Description
The legner_ronec
is a Named Entity Recognition model trained on RONEC (ROmanian Named Entity Corpus). Unlike the original dataset, it has been trained with the following classes:
- PERSON - proper nouns or pronouns if they refer to a person
- LOC - location or geo political entity
- ORG - organization
- LANGUAGE - language
- NAT_REL_POL - national, religious or political organizations
- DATETIME - a time and date in any format, including references to time (e.g. ‘yesterday’)
- MONEY - a monetary value, numeric or otherwise
- NUMERIC - a simple numeric value, represented as digits or words
- ORDINAL - an ordinal value like ‘first’, ‘third’, etc.
- WORK_OF_ART - a work of art like a named TV show, painting, etc.

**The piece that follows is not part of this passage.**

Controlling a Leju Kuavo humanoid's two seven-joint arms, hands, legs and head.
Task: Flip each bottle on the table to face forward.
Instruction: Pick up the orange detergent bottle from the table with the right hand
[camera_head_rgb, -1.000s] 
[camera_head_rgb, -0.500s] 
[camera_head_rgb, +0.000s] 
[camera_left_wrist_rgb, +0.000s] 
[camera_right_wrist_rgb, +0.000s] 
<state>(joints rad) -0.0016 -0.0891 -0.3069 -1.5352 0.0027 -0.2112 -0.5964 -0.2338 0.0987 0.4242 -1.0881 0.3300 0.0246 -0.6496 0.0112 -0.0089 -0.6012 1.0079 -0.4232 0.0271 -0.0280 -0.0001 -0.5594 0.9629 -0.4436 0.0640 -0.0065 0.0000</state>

- EVENT - a named recognizable or periodic major event
Predicted Entities
DATETIME
, EVENT
, LANGUAGE
, LOC
, MONEY
, NAT_REL_POL
, NUMERIC
, ORDINAL
, ORG
, PERSON
, WORK_OF_ART
How to use
document_assembler = nlp.DocumentAssembler()\
.setInputCol("text")\
.setOutputCol("document")
sentence_detector = nlp.SentenceDetectorDLModel.pretrained("sentence_detector_dl", "xx")\
.setInputCols(["document"])\
.setOutputCol("sentence")
tokenizer = nlp.Tokenizer()\
.setInputCols(["sentence"])\
.setOutputCol("token")
embeddings = nlp.BertEmbeddings.pretrained("bert_base_cased", "ro")\
.setInputCols("sentence", "token")\
.setOutputCol("embeddings")\
.setMaxSentenceLength(512)\
.setCaseSensitive(True)
ner_model = legal.NerModel.pretrained("legner_ronec", "ro", "legal/models")\
.setInputCols(["sentence", "token", "embeddings"])\
.setOutputCol("ner")
ner_converter = nlp.NerConverter()\
.setInputCols(["sentence", "token", "ner"])\
.setOutputCol("ner_chunk")
pipeline = nlp.Pipeline(stages=[
document_assembler,
sentence_detector,
tokenizer,
embeddings,
ner_model,
ner_converter
])
model = pipeline.fit(spark.createDataFrame([[""]]).toDF("text"))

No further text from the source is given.